James Harden could be leading a dark-horse title contender…
First of all, I must be up-front about a number of personal facts regarding my relationship with the Houston Rockets. First, I hate the Rockets. I absolutely despise them. Part of the reason has to do with me being a Thunder fan: James Harden trade, Patrick Beverley injuring Russell Westbrook, et al. Part of it has to do with me growing up in Dallas: although I never got on board with the Mavericks, my fellow Dallasites at least helped cultivate in me a hatred for the Spurs and Rockets. And part of it has to do with Dwight Howard and Harden as players: they’ve always struck me as guys—especially Howard—less interested in playing basketball and more interested in being the image of a basketball player. None of this even mentions Daryl Morey, who’s like a second-rate Mark Cuban, and Kevin McHale, who’s like a 12th-rate Rick Carlisle.
So there. Now you know where I stand emotionally. I have written in the past that I don’t consider Houston, this year, a serious title contender. I cited Howard’s seriousness as well as McHale’s X’s and O’s prowess. But you know what? I’m going to change my tune on Houston. I’m not going to suddenly like them—in fact, I despise them as much as ever—but this roster, spearheaded by Harden, is beginning to make me believe it’s a legitimate title contender.
Houston is one of four teams in the league with 40-plus wins. Houston, in fact, is only a game-and-a-half behind Memphis. Houston, when healthy, has one of the best duos in the league. Just as importantly, Morey has put together a sneaky-deep roster. Seemingly silly additions like Jason Terry and Corey Brewer suddenly look brilliant. And Josh Smith, are you joking? He hasn’t been horrible! (Besides that initial period of turbulence.) Actually, he has been pretty good. He of course still needs to stop shooting three-pointers, but he’s contributing rebounds, assists and blocks. In other words, he has almost become a glue-guy. Who would’ve thought…
Sunday afternoon, the Rockets beat the hot-but-injured Cleveland Cavaliers. Now, I don’t think reading deep metaphors into single games is a commendable practice, and I don’t think we should do so with this game because a) Kyrie Irving was out, and b) LeBron missed a bunch of free throws that he normally makes. In the end, though, a win’s a win. It had to feel good for Houston, who’s still waiting on the return of Howard.
The win last night was important not standing alone, but insofar as it continued Houston’s winning streak to five games—five wins without Howard, five wins in which three of the opponents were playoff teams and five wins that came after a 1-3 stretch earlier this month. One does have to acknowledge that this streak has all come on Houston’s home floor, and that the next stretch will be more difficult; three of the next five will be on the road, and three of those opponents will be the Hawks, Grizzlies and Blazers.

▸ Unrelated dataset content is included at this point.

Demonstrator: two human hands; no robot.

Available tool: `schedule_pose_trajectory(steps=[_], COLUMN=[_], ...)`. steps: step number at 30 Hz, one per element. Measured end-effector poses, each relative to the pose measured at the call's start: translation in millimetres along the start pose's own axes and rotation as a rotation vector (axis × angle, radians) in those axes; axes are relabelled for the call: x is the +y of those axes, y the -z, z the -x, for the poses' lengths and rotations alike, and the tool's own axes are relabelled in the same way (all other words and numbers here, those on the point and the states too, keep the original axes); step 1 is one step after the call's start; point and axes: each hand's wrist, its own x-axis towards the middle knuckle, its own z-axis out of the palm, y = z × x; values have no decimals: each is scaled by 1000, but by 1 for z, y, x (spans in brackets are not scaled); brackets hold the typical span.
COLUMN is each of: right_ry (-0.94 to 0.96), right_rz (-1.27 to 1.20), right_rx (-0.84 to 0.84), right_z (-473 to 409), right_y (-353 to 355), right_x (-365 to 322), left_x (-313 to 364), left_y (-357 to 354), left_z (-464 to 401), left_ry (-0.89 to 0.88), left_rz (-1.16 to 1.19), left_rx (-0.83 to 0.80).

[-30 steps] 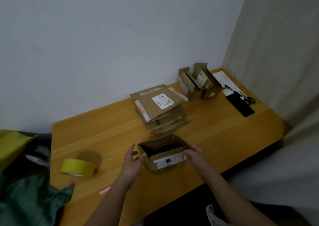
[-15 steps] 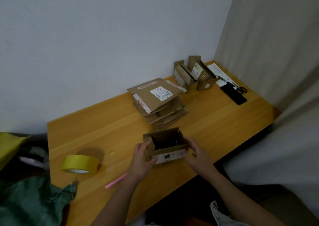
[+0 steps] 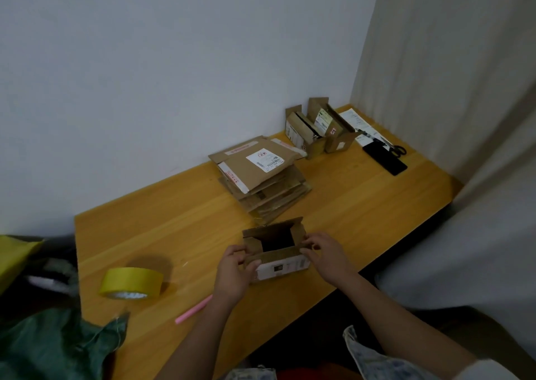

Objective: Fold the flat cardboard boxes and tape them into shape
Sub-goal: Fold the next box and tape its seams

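A wooden table point(image 3: 362, 205) fills the middle of the view, set into a corner between a pale wall point(image 3: 174, 75) and a light curtain point(image 3: 464, 89). A green sack point(image 3: 55, 347) bunches at the table's left end. Toward the back of the table lies a stack of flat cardboard boxes point(image 3: 261, 176), the top one carrying a white shipping label. Behind it to the right, near the corner, stand two folded boxes point(image 3: 316, 130) side by side with flaps raised.

At the near edge sits a small open box point(image 3: 275, 249), standing up with its dark inside showing (a white label covers its near face). The left hand point(image 3: 232, 275) grips the box's left end, thumb on the near face and fingers curled round the flap edge. The right hand point(image 3: 324, 256) pinches the right end flap between thumb and curled fingers.

A roll of yellow tape point(image 3: 132, 283) lies flat on the table well to the left of the box. A pink pen-like stick point(image 3: 193, 308) lies near the left forearm. At the far right, a black flat item point(image 3: 384, 159) lies just beside a pair of scissors point(image 3: 396, 149) and a sheet of printed paper point(image 3: 358, 124)
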Motion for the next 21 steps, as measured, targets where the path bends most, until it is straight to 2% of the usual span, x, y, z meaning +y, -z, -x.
schedule_pose_trajectory(steps=[4,7,10,13,17,21], right_ry=[-58,-83,-53,-16,-9,-65], right_rz=[77,-30,-124,-100,-88,-192], right_rx=[-15,-8,-41,-88,-98,-119], right_z=[-7,-5,-6,-11,-13,-11], right_y=[-3,-7,-7,-4,-4,-8], right_x=[-4,-3,-1,2,8,20], left_x=[7,9,6,2,-3,-9], left_y=[-3,-5,-4,-6,-8,-10], left_z=[-6,-5,-8,-10,-13,-18], left_ry=[87,89,32,-20,-12,76], left_rz=[26,28,24,3,-17,104], left_rx=[42,79,40,35,3,-3])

The Rockets are worth rethinking not because they have a five-game winning streak, not because James Harden is better than I’d like to admit and not because Dwight Howard should be returning in the next month—they’re worth rethinking because their supporting cast is experienced, offensively dynamic and incredibly energetic. By supporting cast, I don’t mean the bench but, rather, anyone not named Dwight Howard or James Harden. I mean the “other guys.”
Experienced. Terry, especially. He’s a guy who has won a title with Dallas and who, in his limited old-man minutes, provides a nice balance to the occasionally erratic Beverley and Harden. He fulfills that old sports axiom: “He knows what it takes to win.” You won’t find that in a statistic, but it’s important.
Offensively dynamic. Terrence Jones provides a double-double threat nightly, even with Howard in the lineup. Terry and Brewer give Houston some sharpshooting chops. Smith—Josh Smith!—when he’s disciplined, gives the Rockets a big man who can pass the ball and score both on and off the block. Houston has weapons.
Incredibly energetic. I really do doubt Howard and, to a lesser extent, Harden in terms of intent to kill—i.e., will they do whatever it takes to win? But guys like Beverley and Trevor Ariza have that drive, that determination. And I think when your role players attack with a ferocity like that, it spills over to everyone.
Look, the Rockets are good. Maybe not the best, but they’re good. Even if they pass Memphis in the standings, I don’t see them at the level of the Warriors/Grizzlies/Hawks, but I’d put them in the second tier of dark-horse contenders with teams like Cleveland and Portland.